▶ **Required action**
Copy, word for word, the opening line of the data and each line after it until the line that contains "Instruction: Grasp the", which is included. Leave the pictures out.

┌──

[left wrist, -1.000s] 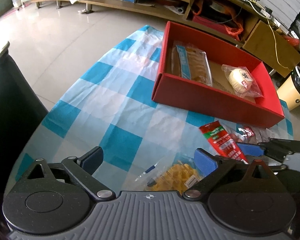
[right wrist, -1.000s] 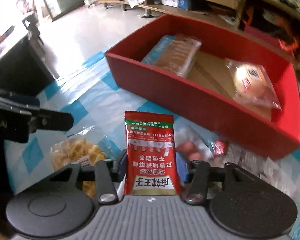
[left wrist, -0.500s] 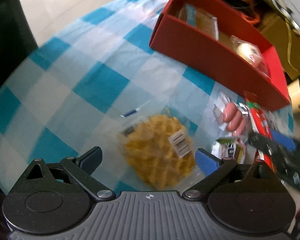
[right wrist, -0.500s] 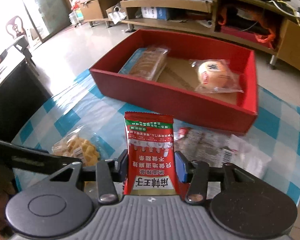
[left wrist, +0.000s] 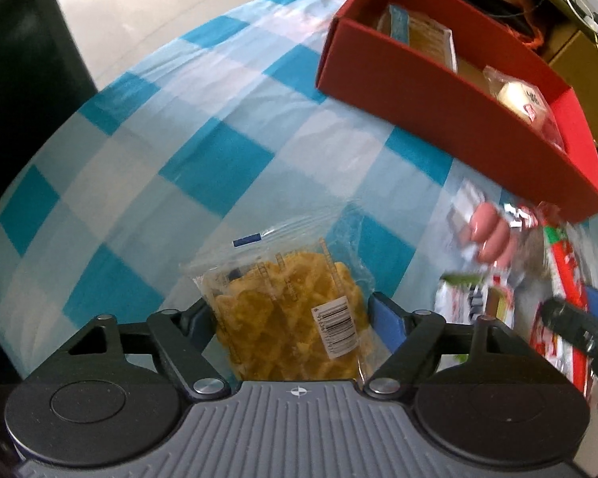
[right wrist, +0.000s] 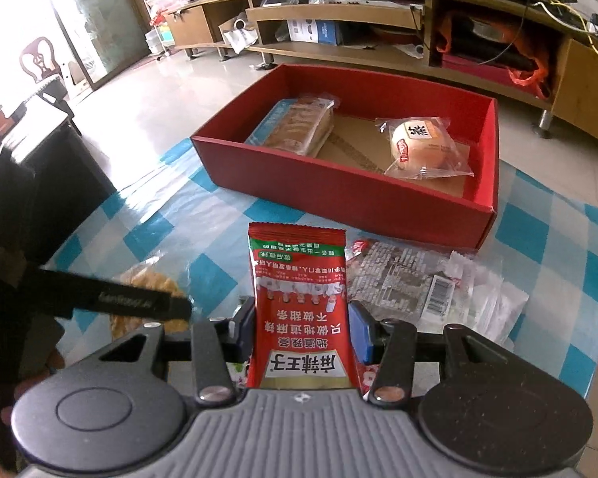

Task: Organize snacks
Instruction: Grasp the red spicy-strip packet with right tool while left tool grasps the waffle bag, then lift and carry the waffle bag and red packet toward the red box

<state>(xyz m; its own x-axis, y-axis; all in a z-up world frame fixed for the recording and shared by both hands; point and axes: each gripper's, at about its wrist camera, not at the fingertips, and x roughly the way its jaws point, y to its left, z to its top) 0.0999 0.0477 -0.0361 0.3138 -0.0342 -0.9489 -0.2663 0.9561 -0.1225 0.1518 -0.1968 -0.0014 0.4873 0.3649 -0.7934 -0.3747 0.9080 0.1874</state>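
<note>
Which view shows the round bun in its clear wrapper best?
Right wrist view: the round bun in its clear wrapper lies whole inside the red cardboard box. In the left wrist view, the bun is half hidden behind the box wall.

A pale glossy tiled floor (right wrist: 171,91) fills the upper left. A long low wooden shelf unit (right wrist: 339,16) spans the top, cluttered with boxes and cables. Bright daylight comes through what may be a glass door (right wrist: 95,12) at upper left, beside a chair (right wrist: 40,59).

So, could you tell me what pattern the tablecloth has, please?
Blue-and-white checks on the tablecloth, clearest in the left wrist view.
</note>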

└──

▶ **Result**
[left wrist, -1.000s] 
[right wrist, -1.000s] 
[left wrist, -0.500s] 
[right wrist, -0.500s] 
[left wrist, +0.000s] 
[right wrist, +0.000s] 

Task: Organize snacks
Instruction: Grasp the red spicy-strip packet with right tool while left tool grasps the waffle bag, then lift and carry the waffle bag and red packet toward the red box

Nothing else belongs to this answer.